Charlie Battaglia

Charlie’s Story

“…he is a happy baby, very ‘compatible with life’!”

Charlie Battaglia, Trisomy 13, 09/24/2015, Lake In The Hills, IL

Additional text 4/2/2016: Charlie is 6 months old and just gave us our first scare. He started having breathing problems and was hospitalized for over a week with what they thought was a virus. Turned out its a heart charliebcondition not typical with t13.

He has left ventricular non-compaction cardiomyopathy. He may have had a virus that caused some of the increased and dramatic symptoms but there is no cure, just management of symptoms as they present themselves. He was not given a timeframe as there really isn’t a way to do so. We have to monitor him closely and treat symptoms as they come up and keep praying. Everyday is a gift with him and I will continue to treasure each one as I have been since the day he was born. He wasn’t expected to make it to birth and 6 months later he’s still fighting and defining odds. I am truly blessed to have such a strong son!

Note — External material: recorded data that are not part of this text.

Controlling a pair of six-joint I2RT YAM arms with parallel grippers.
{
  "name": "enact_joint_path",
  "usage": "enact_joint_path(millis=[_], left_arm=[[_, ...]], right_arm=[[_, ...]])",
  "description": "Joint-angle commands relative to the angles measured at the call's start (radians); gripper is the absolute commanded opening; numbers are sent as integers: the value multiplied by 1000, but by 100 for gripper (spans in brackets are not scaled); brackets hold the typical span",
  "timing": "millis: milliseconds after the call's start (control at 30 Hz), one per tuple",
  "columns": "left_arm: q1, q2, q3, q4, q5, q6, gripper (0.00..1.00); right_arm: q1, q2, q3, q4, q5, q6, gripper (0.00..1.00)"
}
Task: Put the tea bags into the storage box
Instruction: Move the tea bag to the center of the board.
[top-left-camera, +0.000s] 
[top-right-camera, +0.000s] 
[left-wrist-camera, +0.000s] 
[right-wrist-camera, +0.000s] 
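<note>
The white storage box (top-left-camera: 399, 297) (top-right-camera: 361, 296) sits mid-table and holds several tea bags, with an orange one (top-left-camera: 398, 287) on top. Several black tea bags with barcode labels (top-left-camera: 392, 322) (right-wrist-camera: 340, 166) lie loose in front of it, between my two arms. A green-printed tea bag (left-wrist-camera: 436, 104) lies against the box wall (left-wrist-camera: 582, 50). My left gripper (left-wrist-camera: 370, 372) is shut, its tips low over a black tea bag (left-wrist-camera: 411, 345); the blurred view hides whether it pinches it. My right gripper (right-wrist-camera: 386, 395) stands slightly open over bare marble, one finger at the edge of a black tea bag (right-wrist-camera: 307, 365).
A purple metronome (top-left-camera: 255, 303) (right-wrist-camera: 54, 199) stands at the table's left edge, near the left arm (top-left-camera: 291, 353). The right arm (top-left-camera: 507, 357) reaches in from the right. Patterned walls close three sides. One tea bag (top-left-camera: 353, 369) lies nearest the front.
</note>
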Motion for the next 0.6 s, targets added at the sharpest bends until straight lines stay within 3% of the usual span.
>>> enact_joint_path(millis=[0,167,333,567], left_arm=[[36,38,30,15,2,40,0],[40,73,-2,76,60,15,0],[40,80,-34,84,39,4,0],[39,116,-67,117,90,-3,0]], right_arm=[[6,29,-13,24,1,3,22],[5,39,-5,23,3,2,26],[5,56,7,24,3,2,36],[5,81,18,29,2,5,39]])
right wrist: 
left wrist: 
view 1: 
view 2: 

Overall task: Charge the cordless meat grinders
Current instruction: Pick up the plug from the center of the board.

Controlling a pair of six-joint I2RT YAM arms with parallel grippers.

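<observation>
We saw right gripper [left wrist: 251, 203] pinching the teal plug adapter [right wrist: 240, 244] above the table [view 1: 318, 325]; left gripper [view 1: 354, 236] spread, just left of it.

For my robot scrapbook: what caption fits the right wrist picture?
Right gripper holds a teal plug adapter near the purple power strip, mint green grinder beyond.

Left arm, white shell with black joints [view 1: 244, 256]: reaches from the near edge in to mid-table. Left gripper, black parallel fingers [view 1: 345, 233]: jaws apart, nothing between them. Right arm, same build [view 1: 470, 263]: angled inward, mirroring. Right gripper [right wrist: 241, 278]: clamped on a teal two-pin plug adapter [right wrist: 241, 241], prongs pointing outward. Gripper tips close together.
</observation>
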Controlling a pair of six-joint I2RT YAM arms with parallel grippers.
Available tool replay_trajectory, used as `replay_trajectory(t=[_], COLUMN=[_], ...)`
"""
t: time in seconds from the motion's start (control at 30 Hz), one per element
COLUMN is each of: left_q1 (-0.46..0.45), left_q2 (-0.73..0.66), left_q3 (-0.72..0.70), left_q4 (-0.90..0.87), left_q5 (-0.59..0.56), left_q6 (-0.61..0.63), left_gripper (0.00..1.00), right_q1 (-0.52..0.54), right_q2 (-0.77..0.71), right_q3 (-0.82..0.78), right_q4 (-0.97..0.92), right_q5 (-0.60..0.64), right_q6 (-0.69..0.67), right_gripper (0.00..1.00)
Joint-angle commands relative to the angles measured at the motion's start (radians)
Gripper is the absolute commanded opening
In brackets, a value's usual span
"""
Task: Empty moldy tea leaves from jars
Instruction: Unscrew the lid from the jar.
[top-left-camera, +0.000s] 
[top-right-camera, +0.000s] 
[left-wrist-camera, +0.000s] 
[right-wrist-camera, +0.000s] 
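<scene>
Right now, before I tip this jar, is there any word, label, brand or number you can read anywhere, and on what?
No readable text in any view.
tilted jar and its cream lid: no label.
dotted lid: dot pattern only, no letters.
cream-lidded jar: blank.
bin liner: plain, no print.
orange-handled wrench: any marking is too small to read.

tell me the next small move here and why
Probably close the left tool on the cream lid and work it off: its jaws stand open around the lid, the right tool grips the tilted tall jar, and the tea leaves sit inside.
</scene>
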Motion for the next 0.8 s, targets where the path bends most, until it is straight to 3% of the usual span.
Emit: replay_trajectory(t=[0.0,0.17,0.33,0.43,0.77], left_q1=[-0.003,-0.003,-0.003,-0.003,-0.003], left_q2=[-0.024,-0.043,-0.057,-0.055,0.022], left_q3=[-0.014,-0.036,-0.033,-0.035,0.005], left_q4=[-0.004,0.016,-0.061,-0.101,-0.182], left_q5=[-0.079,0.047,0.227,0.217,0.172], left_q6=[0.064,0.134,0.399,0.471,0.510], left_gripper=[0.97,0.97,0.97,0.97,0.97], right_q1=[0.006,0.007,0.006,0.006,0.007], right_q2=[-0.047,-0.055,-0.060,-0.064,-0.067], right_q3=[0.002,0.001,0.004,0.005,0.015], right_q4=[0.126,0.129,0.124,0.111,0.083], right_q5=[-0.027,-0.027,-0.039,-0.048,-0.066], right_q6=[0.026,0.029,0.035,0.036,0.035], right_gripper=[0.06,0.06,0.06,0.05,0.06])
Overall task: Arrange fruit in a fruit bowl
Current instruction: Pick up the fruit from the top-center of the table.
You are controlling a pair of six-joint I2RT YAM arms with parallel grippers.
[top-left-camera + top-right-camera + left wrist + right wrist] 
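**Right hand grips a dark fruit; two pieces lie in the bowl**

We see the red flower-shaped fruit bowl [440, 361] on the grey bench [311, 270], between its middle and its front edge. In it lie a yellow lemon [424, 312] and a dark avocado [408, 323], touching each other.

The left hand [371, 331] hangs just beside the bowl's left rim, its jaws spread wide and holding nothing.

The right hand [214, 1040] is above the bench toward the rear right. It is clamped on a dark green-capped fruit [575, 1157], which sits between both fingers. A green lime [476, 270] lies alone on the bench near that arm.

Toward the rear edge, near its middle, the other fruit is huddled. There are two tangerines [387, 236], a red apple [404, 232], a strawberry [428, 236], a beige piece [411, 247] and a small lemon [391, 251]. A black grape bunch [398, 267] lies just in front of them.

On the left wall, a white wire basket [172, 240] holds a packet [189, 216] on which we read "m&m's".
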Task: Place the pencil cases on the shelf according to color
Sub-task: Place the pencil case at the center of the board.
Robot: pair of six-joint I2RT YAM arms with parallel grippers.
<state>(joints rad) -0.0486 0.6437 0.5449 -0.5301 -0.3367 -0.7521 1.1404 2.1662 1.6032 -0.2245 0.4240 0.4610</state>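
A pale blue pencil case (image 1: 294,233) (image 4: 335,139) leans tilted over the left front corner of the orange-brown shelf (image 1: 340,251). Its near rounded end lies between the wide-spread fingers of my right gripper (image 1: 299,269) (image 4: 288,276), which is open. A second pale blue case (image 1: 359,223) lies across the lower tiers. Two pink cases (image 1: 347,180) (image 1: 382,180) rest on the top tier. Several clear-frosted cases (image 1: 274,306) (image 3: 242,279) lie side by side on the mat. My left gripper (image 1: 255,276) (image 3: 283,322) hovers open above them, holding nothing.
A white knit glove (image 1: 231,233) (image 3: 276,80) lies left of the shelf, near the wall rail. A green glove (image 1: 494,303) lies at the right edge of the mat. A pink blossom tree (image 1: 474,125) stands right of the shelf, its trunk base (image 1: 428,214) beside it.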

Original text: I was never one to do any of the tests the doctors offer you when you’re pregnant such as for Down syndrome or anything like that. But for some reason, being my fourth pregnancy after having three girls, the thought of knowing early on whether I was going to have a boy or another girl was enticing. So at 11 weeks I took my 3 girls with me to my appointment to get the test results. My girls sat in one room getting the good news that we were having a boy while I sat in another room getting the devastating news that my baby had a 50/50 possibility of having trisomy 13. The doctor told me if it was trisomy 13 I would either lose the pregnancy, or that my baby would die shortly after birth. The girls were so excited to go home and make gender revealing cupcakes for me, but all I could do was cry and cry and cry.
I then followed up with a group of high-risk doctors and had an amnio that confirmed full trisomy 13 at 19 weeks. I was heartbroken and all of the doctors tried to convince me to have an abortion being that my son was ‘incompatible with life’.
I felt so alone in my decision as my son’s father left it up to me. My girls kept saying the doctors were wrong.
I have been pro life my entire life but this decision was weighing heavy on me. I was being told my child would not live. I don’t understand how doctors can be so naive; all it took was joining a Facebook group to learn that these kids are ‘compatible with life’, that they are happy and that they deserve a chance. I already loved this little boy so much I knew I had to give him a chance, only God could take him from me if that was His will.
I had many ultrasounds done, but no one would tell me what the abnormalities were other than a cleft lip and cleft palate. When I talked to the Neonatologist at the hospital where I was to deliver to make sure we were on the same page as to what to do when my son came, the neonatologist told me they would do nothing for him as he was ‘incompatible with life’. I thought I was going to die. I was told giving him oxygen if he needed it was pointless because once they took him off he would die. If he was any other baby, not a baby with trisomy 13, that would work but not for my child. So at 34 weeks pregnant I got my medical records and I found a new doctor and a hospital with a neonatology department that was willing to do what I wanted for my son, treat him like they would any other baby and not differently because of his diagnosis.
Charlie decided to enter this world after 38 weeks 6 days in my belly! He blew doctors away and scored all 9’s on his apgar. Other than a unilateral cleft lip, a bilateral cleft palate, a small PDA, VSD and ASD as well as one hand slightly deformed, he was perfect! He needed no assistance breathing. His only need was an ng tube for feeding. I was also taught how to feed him using a haberman bottle. We went home 2 days later!!
Charlie continued to prove the doctors wrong. He could not latch on to breastfeed so I pumped and fed him his bottle. He loved his haberman bottle but at an appointment with a group of doctors to discuss surgery for his lip and pallet this group of doctors thought he was aspirating and had him admitted for observation. They found he was not aspirating and he showed them how well he could breathe. His oxygen levels were amazing, so we went home the next day. A week later he passed a swallow study, shocking the doctors and proving he didn’t need a tube for feeding.
Charlie is now four and a half months old. Other than the 2 small holes in his heart (one closed very quickly) which they think will close on their own, a problem with vision in one eye and an issue with his hearing that we are working on, he is a happy baby, very ‘compatible with life’! He loves to smile and giggle when he sees me or his sisters or when we tickle him; he is a joy and makes our family very happy.